The facts in this matter are indisputable; as I write this, the polar bears natural habitat is melting out from underneath them far more rapidly than even the most aggressive predictions had foreseen. Now I might be paranoid in making this observation, but as I see it, the only reason that the Bush administration finally went ahead and granted endangered species protection to the polar bears, after years of stonewalling, was because they knew that by the time that the ruling had withstood all challenges, Global Warming would have destroyed most of the Polar bears remaining habitat and the matter would become moot.

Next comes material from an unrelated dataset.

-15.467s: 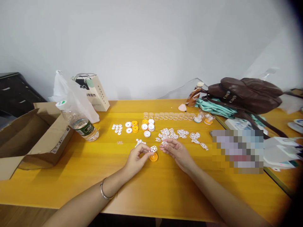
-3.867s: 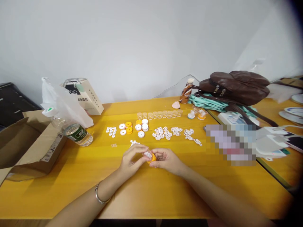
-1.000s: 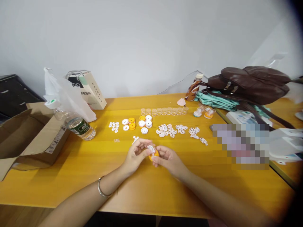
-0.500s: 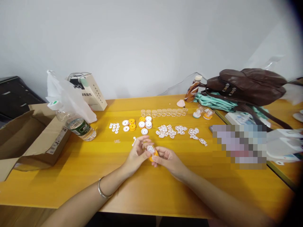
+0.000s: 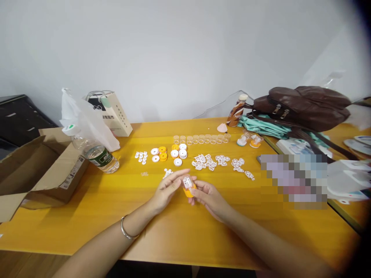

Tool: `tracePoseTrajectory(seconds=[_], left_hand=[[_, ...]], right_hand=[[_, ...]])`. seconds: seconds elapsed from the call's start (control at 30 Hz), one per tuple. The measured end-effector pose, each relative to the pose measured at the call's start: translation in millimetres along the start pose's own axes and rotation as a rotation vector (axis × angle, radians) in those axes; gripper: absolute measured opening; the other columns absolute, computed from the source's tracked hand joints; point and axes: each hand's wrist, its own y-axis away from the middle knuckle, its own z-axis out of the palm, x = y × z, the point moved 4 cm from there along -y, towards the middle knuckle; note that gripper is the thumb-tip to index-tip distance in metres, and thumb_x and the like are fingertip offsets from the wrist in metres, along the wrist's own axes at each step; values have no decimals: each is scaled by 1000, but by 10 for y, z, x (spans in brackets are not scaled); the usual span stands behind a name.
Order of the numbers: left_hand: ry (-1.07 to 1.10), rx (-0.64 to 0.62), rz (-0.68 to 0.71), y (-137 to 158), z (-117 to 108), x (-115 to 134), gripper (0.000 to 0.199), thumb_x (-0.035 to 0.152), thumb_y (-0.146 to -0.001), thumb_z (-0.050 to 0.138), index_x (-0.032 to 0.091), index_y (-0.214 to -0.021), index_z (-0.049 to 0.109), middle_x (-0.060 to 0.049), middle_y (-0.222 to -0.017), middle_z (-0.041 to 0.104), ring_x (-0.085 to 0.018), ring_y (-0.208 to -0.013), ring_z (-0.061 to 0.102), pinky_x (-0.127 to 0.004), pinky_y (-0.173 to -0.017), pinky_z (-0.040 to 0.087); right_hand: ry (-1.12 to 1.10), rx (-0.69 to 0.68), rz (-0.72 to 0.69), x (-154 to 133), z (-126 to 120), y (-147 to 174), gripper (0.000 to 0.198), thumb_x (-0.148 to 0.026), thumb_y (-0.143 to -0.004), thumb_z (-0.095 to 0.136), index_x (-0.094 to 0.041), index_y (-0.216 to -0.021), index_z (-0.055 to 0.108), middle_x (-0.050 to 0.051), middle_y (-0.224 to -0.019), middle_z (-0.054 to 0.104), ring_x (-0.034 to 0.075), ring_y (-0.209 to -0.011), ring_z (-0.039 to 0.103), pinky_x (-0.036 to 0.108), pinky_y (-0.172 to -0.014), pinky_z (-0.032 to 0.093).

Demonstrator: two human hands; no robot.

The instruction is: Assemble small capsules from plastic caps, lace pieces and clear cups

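My right hand [image 5: 211,196] pinches a small capsule [image 5: 189,187] with an orange round base and a clear cover over a white lattice piece. My left hand [image 5: 168,191] is beside it, fingers stretched out and thumb apart; whether a fingertip touches the cover I cannot tell. Just beyond my left hand lie small white knobs [image 5: 167,172]. Farther back are white and orange round bases [image 5: 163,156], a row of clear cups [image 5: 202,139] and white lattice pieces [image 5: 203,161]. Two similar capsules, one with a teal base [image 5: 241,142] and one with an orange base [image 5: 255,144], stand at the back right.
On the left are an open cardboard box [image 5: 62,173], a water bottle [image 5: 100,156], a white plastic bag [image 5: 87,123] and a paper bag [image 5: 116,116]. A brown drink bottle [image 5: 236,112] and a brown leather bag [image 5: 304,106] stand at the right, near a blurred-out area.
My left hand has let go of the capsule, its fingers now straighter and slightly to the left. The capsule stays in my right hand, turned a little more upright.
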Motion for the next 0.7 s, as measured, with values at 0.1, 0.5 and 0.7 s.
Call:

Either way, with less than a year remaining on George Bush’s term, this matter would be someone else’s problem.
As angry as this sort of political gamesmanship makes me, I have to keep reminding myself that we are talking about a species of animal here, and in the Bush administration and corporate America’s worldview – an all too prevalent worldview in America today – the plight of animals means little when weighed against the potential for profit.
It is no secret that the oil companies have been maneuvering for some time now to get the right to drill in the Alaskan Wilderness preserve. Millions of dollars have been spent to sell this to the American people as the only viable way to end our nation’s dependence on middle eastern oil, and by extension the problems that come along with doing business in that region
The only problem with this contention is that it is not true. Granted it sounds plausible and to a nation of people concerned for their and their family’s future, sounding plausible is often all that it takes.

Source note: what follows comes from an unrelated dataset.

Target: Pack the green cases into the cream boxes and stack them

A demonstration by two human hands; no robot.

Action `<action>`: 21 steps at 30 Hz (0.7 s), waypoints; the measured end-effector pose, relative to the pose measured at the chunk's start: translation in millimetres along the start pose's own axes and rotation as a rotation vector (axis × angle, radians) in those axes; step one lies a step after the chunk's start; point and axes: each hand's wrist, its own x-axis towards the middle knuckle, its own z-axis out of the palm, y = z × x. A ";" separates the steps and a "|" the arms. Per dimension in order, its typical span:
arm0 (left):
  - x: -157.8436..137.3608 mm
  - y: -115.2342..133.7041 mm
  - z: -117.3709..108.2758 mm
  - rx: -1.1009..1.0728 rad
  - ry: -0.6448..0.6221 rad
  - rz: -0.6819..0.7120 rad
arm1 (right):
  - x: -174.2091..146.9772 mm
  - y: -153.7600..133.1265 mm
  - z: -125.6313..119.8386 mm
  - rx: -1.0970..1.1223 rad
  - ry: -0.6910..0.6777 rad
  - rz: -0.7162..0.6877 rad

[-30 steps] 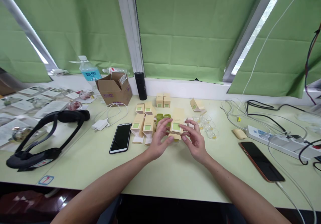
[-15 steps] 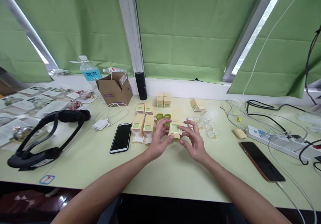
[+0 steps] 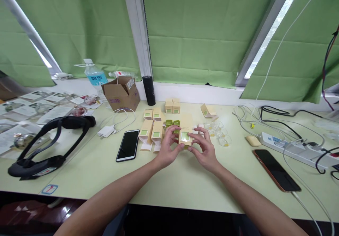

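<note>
Between my two hands is a small tan cardboard box [image 3: 185, 135] with a square window showing green. My left hand [image 3: 169, 145] grips its left side, fingers behind and thumb at the front edge. My right hand [image 3: 205, 147] holds its right side, with a fingertip at the window. Behind the box, partly hidden by my fingers, sit small green containers [image 3: 168, 123]. Left of my left hand stand two tan boxes with their flaps open, one being the open box [image 3: 157, 133]. Clear plastic pieces [image 3: 217, 128] lie right of my right hand.
Two closed boxes [image 3: 172, 106] stand at the back, and another tan box [image 3: 208, 111] lies to the right. A phone [image 3: 127, 145] rests at left, a second phone [image 3: 277, 170] at right beside a power strip [image 3: 291, 147]. A black headset [image 3: 50, 147] occupies the left.
My right hand has shifted slightly left, its thumb now closer in under the front of the box. Everything else looks the same.
</note>
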 end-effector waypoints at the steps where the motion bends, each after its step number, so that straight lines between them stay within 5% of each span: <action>1: 0.0 -0.3 -0.1 0.002 0.001 0.000 | 0.0 0.3 -0.1 0.002 -0.001 0.000; 21: -0.9 -1.3 -1.0 0.087 -0.007 0.040 | -1.3 0.3 3.7 -0.015 0.063 -0.024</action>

For the record, the only way to break our dependence on foreign oil is for this country to get behind cleaner, more modern power technologies such as wind, solar, hydrogen and cellulosic ethanol. Corn based ethanol, the standard in this country, is a fine example of what happens when corporations are allowed to dictate policy to politicians. Not only has this movement created worldwide food shortages, but the little publicized fact is that it takes more than a gallon of fossil fuels to make a gallon of corn based ethanol. More importantly, a gallon of corn based ethanol is only about 70% as effective as a gallon of the fossil fuels that it aims to replace.

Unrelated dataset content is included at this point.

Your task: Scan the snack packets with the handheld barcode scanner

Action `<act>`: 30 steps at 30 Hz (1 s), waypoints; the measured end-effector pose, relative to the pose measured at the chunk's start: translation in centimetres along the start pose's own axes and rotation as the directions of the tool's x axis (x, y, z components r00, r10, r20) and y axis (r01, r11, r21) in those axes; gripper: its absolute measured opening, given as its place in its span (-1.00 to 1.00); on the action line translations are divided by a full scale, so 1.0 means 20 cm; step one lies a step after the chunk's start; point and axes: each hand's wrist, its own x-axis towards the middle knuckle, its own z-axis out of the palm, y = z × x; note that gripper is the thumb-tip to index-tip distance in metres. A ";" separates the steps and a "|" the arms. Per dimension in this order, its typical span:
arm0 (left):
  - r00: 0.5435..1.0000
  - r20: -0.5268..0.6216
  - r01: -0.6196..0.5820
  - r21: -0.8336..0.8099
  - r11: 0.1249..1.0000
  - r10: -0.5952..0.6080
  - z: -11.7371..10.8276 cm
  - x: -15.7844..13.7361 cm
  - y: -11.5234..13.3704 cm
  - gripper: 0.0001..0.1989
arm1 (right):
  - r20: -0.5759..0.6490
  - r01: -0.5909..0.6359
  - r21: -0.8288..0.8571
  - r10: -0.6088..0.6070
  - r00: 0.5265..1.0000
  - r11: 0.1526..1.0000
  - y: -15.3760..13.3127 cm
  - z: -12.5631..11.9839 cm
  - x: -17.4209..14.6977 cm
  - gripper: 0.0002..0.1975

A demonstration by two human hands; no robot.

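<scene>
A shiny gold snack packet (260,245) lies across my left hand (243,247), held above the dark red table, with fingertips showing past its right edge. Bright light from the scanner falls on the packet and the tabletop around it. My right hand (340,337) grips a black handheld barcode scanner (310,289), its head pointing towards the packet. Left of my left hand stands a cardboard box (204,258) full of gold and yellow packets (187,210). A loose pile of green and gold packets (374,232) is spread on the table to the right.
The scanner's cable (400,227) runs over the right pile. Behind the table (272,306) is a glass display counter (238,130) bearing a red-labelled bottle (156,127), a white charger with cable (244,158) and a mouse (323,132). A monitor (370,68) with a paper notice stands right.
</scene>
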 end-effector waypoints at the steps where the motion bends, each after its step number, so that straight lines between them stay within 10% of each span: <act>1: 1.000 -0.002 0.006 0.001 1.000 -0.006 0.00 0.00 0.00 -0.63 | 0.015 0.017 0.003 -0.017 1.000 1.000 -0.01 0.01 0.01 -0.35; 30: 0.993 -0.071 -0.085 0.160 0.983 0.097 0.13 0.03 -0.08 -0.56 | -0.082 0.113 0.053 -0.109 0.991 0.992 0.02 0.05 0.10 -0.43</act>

So who benefits from this exercise, other than the corporations making the ethanol and receiving generous federal subsidies to do so? Certainly not you and me, that’s for sure! But this is a matter for another posting, so we won’t dwell on it here.
Returning to the protected species ruling, the oil companies’ official position is that it will prevent them from drilling in much of the wilderness. They further note that the ruling will force the establishment of buffer zones to protect nursing mother bears and their cubs from the deafening seismic testing, frequent spills, and other distractions so much a part of modern energy exploration.
Now in a better world, this ruling would be a catalyst for change, a reason to begin aggressively developing new sources of energy. But not here! Here it is just a cause for law suits pitting well heeled hired guns against an already overworked and underpaid infrastructure, bled to the bone by a president concerned for little other than that which benefits his rich friends. Sharing the blame for this is a corporate structure that would rather exploit existing technologies regardless of their potential harm to mankind then to spend the money required to make any of the newer technologies commercially viable.
To change this will take leadership the likes of which this country has not seen in seventy years, not since the days of Franklyn Delano Roosevelt and the New Deal. To change this will take great courage, courage of the sort exemplified by George Washington, Thomas Jefferson, Abraham Lincoln, and the previously noted FDR, but which we have not seen lately in this country.
One thing is certain, we cannot continue for much longer on the path on which we are heading, not and retain the essence of what is great about this country.
So my friends, it is up to each and every one of us to make this happen. The alternative is just too horrible to consider.